The Accidental Taxonomist (2010–2012)

Chaun Burnette
May 26
6 min read

Part 2 of The "Quantum" Ontology Chronicles

Several concepts in this series may appear adjacent to existing ideas in ontologies, knowledge graphs, contextual AI, semantic reasoning, and enterprise governance systems. That overlap is intentional. But the core execution model behind “quantum” ontologies is not simply contextual filtering or role-based semantic views.

As the series progresses, I’ll fully unpack the distinction between traditional semantic architectures and runtime semantic collapse/convergence, including why the execution model matters more than the terminology itself.

Abstract editorial illustration showing the transformation of raw, chaotic travel data from multiple sources on the left — overlapping text fragments, price symbols, and inconsistent formats — passing through a geometric classification layer at center, and emerging on the right as a clean, color-coded knowledge graph with interconnected attribute nodes representing cuisine, ambiance, price sensitivity, and weather dependency.

The goal wasn't to invent anything.

The goal was simply to get Excel to automatically ingest dozens of sources, classify hundreds of attributes, across thousands of records. That's all. Seems reasonable, right? This poor attempt of sarcasm means it clearly was a major frustration.
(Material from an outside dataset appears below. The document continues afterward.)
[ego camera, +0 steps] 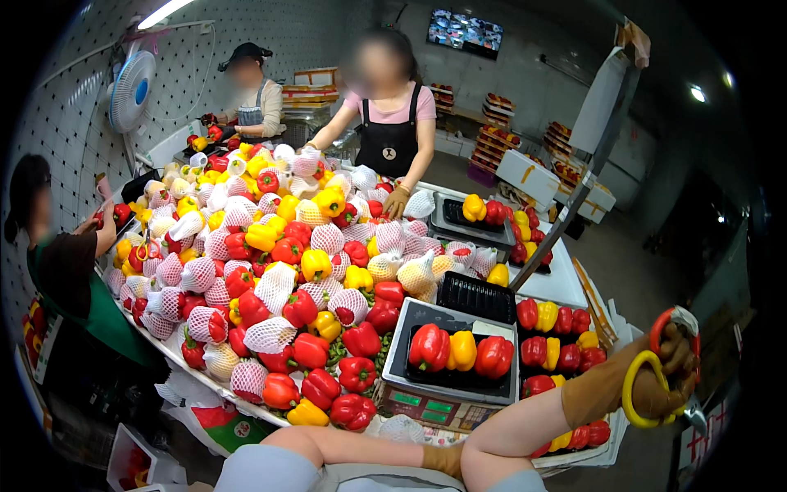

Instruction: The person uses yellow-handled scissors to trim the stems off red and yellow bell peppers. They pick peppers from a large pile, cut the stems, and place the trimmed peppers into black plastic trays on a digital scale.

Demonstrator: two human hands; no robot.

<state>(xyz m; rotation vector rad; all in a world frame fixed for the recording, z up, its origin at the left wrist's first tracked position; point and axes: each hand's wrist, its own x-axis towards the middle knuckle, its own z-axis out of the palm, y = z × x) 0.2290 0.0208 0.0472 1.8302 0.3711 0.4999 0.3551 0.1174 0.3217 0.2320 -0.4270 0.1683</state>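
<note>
My right hand [670, 369], in a brown glove, is at the far right, closed on scissors [640, 390] with one yellow and one red handle loop. My left hand [444, 460], gloved too, lies low in front of my body; my right arm hides its fingers. Beyond it, a digital scale [452, 411] carries a black tray [403, 363] with a red bell pepper [429, 348], a yellow one [462, 350] and another red one [494, 357]. Left of the scale spreads a large heap of red and yellow peppers [316, 264], many in foam net sleeves [248, 380].
Filled pepper trays [546, 352] stand right of the scale, near a slanted metal post [556, 230]. Empty black trays [476, 296] lie behind it. A second scale [470, 224] is farther back. Several co-workers [393, 123] stand around the table's far and left sides.
</note>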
What wasn't visible from that vantage point (hunched over a laptop, writing the fourteenth nested IF statement of the afternoon) was that this particular frustration would turn into something amazing. Something that compounds over the next fourteen years. Growing. Mutating. Becoming something that would eventually be called a "quantum" ontology.

But that's getting ahead of the story.

In 2010, the problem wasn't ontologies. It was travel data. Specifically, it was the question of why a restaurant's "casual dining" classification on TripAdvisor had almost nothing in common with the same phrase used by a food blogger in Charleston.

That gap, even though it seemed small, semantic, and apparently insignificant, turned out to be the first crack in a very large wall.

What Was Actually Being Built

The project was AskCONCIE: a platform built on a single, ambitious premise. Not just personalized travel recommendations. Hyper-personalized recommendations. The kind that understands why a specific rooftop bar is exactly right on a Tuesday in October and completely wrong on a Saturday in July.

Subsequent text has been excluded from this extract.